Maggie put her hand on her arm before she slipped out the door. “Call me if you need me, okay?”
Claire gave her an uncertain look. “Okay.”
“Anytime,” Maggie insisted.
Claire nodded and hurried down the walk, as if trying to put some distance between them. Maggie couldn’t help but wonder why. She watched curiously as Claire climbed into her car and drove away.
Maggie had known Claire since she came to St. Stanley five years ago. They had met at the library’s annual book sale, one of Maggie’s favorite events of the year, where they had both been eyeing a vintage Betty Crocker cookbook.
Maggie had let Claire take it, since she already had one, but they had struck up a conversation and found they had a mutual love of books and bargains. Maggie had invited Claire to join their group, but she had demurred.
Over the next few months, Maggie noticed that Claire was a bit of a loner who liked to keep to herself. Given that she was only in her mid-thirties, this seemed like a waste to Maggie, so she and Ginger decided they needed to have an intervention.
They began having their Good Buy Girl meetings in a study room at the library. Claire took to dropping by the meetings with her own coupon book and, before she realized it, they had recruited her for membership into the GBGs. Once she’d caught on, Claire laughed loud and long. It was the first time Maggie had heard her laugh, and she thought it a shame that she didn’t do it more often.
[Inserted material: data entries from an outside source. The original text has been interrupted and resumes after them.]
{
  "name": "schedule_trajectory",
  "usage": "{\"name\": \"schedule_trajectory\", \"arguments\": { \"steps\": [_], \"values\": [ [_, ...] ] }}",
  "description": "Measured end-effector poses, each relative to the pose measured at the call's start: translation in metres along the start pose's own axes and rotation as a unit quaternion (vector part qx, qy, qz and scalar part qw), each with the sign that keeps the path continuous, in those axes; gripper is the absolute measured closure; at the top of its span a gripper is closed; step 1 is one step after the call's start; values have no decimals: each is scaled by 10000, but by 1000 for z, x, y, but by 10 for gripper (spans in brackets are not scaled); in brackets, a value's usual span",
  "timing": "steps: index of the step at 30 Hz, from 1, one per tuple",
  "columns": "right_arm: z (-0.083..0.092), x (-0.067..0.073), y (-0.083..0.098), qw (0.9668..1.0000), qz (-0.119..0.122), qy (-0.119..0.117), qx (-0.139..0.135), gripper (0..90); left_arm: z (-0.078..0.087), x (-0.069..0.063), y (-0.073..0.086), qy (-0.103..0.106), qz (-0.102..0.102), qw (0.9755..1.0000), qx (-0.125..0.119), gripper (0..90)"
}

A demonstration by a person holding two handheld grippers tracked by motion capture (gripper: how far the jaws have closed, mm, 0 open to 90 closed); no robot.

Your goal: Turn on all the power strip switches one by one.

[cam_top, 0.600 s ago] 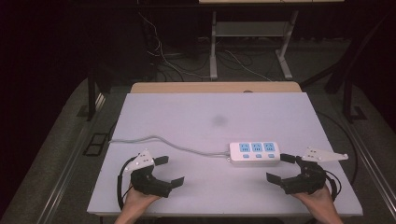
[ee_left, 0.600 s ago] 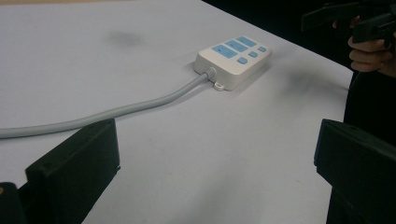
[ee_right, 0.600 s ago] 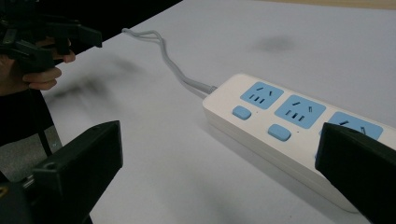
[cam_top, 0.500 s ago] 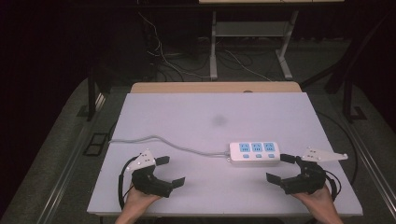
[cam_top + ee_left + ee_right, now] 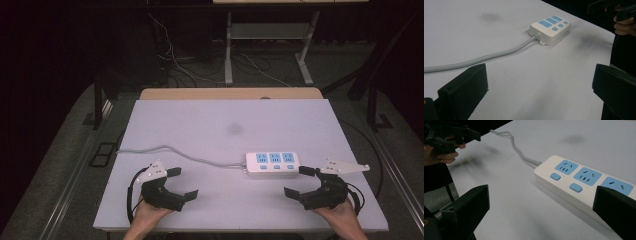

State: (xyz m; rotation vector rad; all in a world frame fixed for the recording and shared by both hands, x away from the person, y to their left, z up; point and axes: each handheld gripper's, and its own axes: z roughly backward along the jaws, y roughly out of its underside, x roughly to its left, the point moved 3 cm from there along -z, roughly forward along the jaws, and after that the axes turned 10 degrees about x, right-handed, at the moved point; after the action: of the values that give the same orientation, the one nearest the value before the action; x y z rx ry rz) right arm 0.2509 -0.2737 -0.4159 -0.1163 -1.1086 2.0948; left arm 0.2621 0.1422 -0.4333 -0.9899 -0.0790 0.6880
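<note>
hovering low over the near edge of the tabletop (image 5: 200, 125), both tongs sit wide open with nothing between their jaws. the right tongs (image 5: 300, 182) are clearly the closer pair: the power strip (image 5: 272, 164) lies just beside them, a touch further up the tabletop and toward the middle, and the upper jaw tip almost reaches the strip's right end without touching it. the left tongs (image 5: 181, 183) are well apart from it, off toward the left, with bare surface between.

now the key detail: the power strip's long axis runs left to right across the tabletop, three blue sockets in a row facing up, and its grey cord (image 5: 175, 151) leaves the left end and snakes away toward the left edge. in the right gripper view the strip (image 5: 584, 182) stretches across in front of the jaws, its near end just ahead of one jaw. so my read is that the right hand has the short route, closing across the narrow width at the right end, while the left tongs would have to cross over, or take the cord instead.
</note>
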Motion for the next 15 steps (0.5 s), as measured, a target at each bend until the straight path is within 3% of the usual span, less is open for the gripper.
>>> {"name": "schedule_trajectory", "arguments": {
  "steps": [15],
  "values": [
    [1, 2, -5, 9995, 170, 69, 258, 8, 2, 2, 1, -5, 84, 10000, 44, 0]
  ]
}}
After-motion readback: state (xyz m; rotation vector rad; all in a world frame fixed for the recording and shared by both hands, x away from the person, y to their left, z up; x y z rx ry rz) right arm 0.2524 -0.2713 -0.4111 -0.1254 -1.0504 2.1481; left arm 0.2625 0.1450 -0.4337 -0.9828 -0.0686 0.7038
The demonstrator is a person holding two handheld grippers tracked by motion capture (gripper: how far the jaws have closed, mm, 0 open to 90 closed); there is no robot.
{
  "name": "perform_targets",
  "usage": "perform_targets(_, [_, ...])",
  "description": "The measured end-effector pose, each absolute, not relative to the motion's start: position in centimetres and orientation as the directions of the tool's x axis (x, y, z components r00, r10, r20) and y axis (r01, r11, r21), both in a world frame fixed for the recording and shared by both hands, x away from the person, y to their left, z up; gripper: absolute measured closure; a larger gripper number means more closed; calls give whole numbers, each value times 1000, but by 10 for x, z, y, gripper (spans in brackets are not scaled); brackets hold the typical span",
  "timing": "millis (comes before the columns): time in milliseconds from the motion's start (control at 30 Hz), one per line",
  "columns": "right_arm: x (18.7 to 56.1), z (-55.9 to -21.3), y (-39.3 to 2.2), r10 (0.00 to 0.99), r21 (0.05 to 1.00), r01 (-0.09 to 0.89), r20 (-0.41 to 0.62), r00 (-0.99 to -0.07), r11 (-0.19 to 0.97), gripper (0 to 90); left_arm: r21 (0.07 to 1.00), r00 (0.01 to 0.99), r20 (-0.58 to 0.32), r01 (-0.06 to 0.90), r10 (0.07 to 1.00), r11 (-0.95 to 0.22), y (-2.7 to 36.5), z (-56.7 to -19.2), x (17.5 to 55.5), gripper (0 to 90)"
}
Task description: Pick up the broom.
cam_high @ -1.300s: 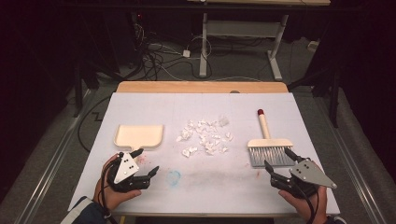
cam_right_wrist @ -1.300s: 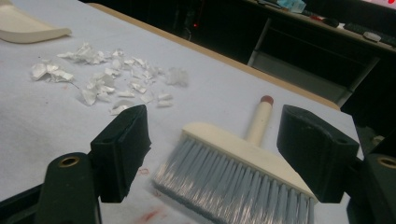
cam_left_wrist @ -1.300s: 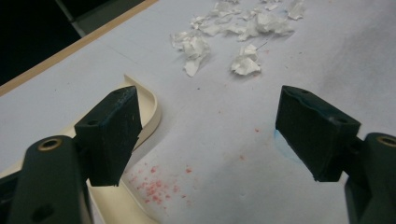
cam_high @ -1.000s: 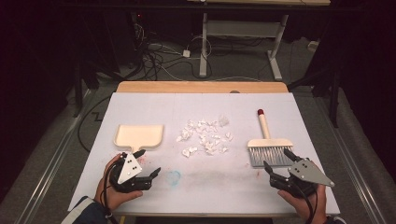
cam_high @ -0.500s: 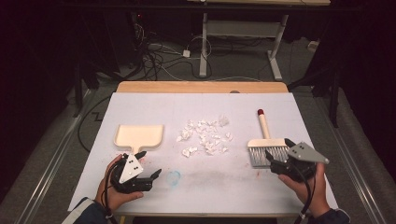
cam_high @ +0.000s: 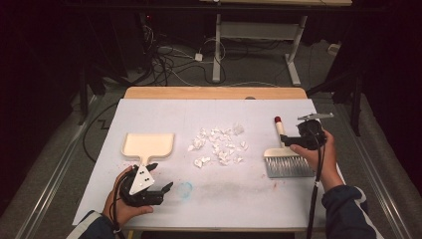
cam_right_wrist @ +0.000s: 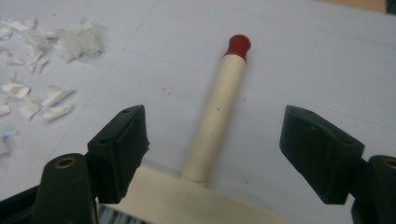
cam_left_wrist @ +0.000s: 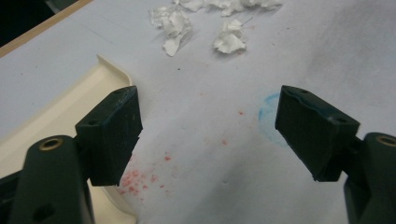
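Dark floor with tangled cables lies beyond the worktop, whose white sheet carries everything in play. Toward the right edge lies the brush, bristles pointing to the near edge and its cream handle, tipped with a red cap, running toward the far edge. It looks light and stiff, a smooth round handle that could roll or slip in a loose pinch, so the best hold is probably on the handle just above the head, squeezed across its width. The right gripper hovers at exactly that spot, its fingers spread wide on either side of the handle and not touching it. At the worktop's middle sits a loose scatter of paper scraps, flimsy and apt to flutter away under a quick sweep. Left of them lies the dustpan, cream and flat, its handle toward the near edge. The left gripper rests near the near-left corner, just beside the dustpan, fingers open and holding nothing. A faint blue smudge and red specks mark the sheet. Nothing stands between brush and scraps.
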State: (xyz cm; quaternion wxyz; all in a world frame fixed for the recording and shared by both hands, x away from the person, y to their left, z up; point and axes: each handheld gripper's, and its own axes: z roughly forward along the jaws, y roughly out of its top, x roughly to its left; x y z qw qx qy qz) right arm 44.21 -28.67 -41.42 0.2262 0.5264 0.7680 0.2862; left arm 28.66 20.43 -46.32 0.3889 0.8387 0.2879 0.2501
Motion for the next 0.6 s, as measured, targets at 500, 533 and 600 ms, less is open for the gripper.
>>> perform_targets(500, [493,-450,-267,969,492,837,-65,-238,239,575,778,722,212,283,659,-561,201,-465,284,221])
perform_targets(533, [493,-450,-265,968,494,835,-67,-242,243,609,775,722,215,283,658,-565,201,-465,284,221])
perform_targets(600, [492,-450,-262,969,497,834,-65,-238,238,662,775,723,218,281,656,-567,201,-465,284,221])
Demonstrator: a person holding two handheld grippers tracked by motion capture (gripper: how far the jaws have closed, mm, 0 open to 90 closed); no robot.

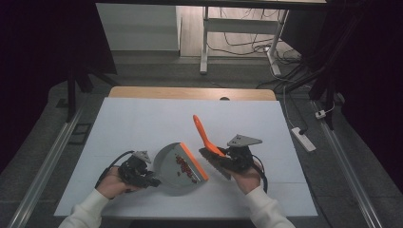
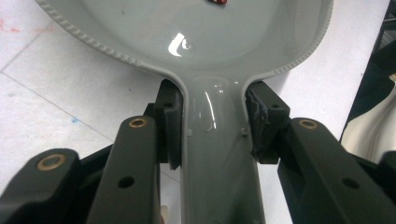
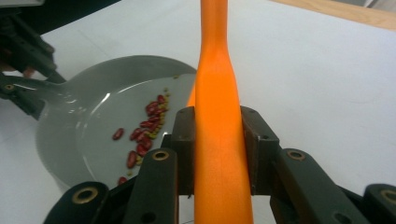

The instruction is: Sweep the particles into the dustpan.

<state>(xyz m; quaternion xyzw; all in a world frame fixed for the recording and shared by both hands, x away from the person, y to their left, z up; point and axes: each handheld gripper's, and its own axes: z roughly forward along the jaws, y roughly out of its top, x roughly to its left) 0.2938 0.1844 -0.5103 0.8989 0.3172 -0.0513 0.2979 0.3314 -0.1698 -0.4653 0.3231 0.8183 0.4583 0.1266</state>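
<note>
A grey dustpan [image 1: 176, 166] with an orange front lip lies on the white table, with red beans [image 1: 186, 167] and small greenish bits gathered near the lip. My left gripper [image 1: 151, 180] is shut on the dustpan's handle [image 2: 212, 154]; both pads press its sides. An orange-handled brush [image 1: 205, 137] with dark bristles is tilted just right of the pan's lip. My right gripper [image 1: 229, 156] is shut on the brush handle [image 3: 217, 140], which rises between the jaws. The dustpan [image 3: 93, 126] and its beans [image 3: 144, 128] lie to the left in the right gripper view.
The white table cover [image 1: 142, 118] stretches wide behind and to both sides of the pan. A wooden table edge [image 1: 190, 92] runs along the back. A power strip [image 1: 304, 138] lies on the floor off the right side.
</note>
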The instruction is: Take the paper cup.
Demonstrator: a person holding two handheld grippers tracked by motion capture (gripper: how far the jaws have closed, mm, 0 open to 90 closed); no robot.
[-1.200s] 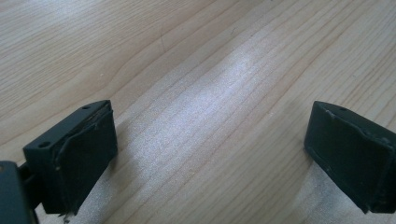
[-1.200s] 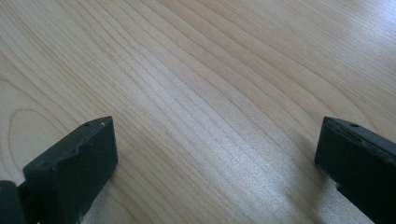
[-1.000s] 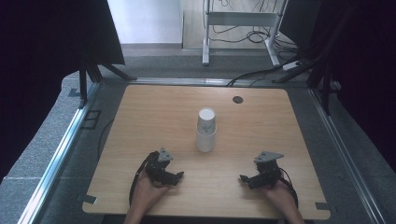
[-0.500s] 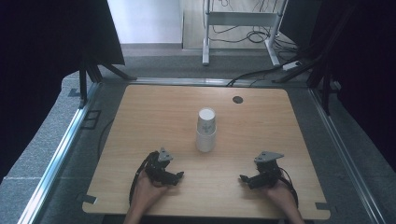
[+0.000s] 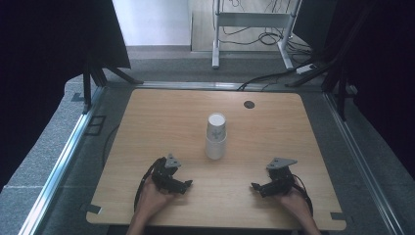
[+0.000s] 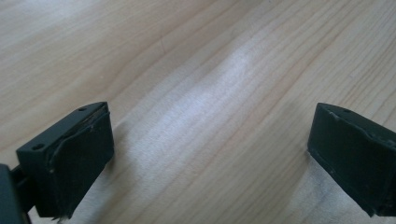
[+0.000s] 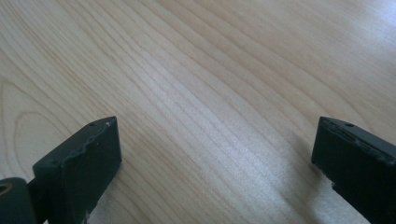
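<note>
A stack of two white paper cups stands upright in the middle of the wooden table. My left gripper rests low on the table near the front edge, left of and nearer than the cups, and points right. Its jaws have just been opening, and in the left gripper view they stand wide apart with bare wood between them. My right gripper lies near the front edge at the right and points left. Its jaws also stand wide open over bare wood in the right gripper view.
A small black round grommet sits in the tabletop at the back right. Behind the table stand a metal frame and cables on the grey floor. Dark curtains hang at both sides.
</note>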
As they got to know her, they discovered that Claire had a dry sense of humor, she never dated and her biggest extravagance was gourmet pet food for her cat, Mr. Tumnus.
Maggie went back to her kitchen and glanced at her calendar. She was watching Josh tomorrow for Sandy, and it just happened to be a story-time morning at the library. Perfect. That would give her a chance to check on Claire without her becoming too suspicious. Not that she was a busybody, Maggie told herself as she folded up the card table and stored it in the closet off the porch. It was just that she cared about her friends, and she had learned in her forty-one years of living that it was better to ask questions and annoy someone than to not ask and watch them suffer.
Chapter 4
Maggie strapped Josh into his covered bicycle trailer, which was attached to her mountain bike. Both she and Sandy used it to cart him around, as it was cheaper and healthier than driving.
“Go, Auntie Maggie!” Josh ordered and held up the green Percy train clutched in his chubby fist like it was a drum major’s baton.
Maggie clicked the chinstrap on her helmet and pushed off toward the center of town. Her small house on Society Road was nestled in the historic district of St. Stanley, just a half mile from the town center.
She stayed in the bike lane, waving when a friend or neighbor honked as they passed her. She turned onto Main Street and headed for the town green. The library and town hall sat on one end of the green. A narrow road between the two historic red brick buildings led to the large parking lotthat they shared. Because Maggie was on her bike, she pedaled up the walk and stopped at the bike rack in front of the library.
She unzipped the cover over Josh and unbuckled him. She stored her helmet in the back and grabbed her bag of books to return. Josh, knowing it was story day, shot ahead of her, and Maggie was forced to jog to keep up with him.
“Josh,” she said as she caught his hand in hers. “What are our two library rules?”
“No yelling and no running,” he said in his little-boy lisp.
“Good. Let’s go see who is telling stories today.”
They made their way into the children’s room. The entrance was designed to look like a castle, with a real wooden drawbridge over blue carpet and big gray stacked blocks painted to look like castle walls. At each end of the castle walls were small, round rooms, decorated to look like turrets that the kids could climb into to read.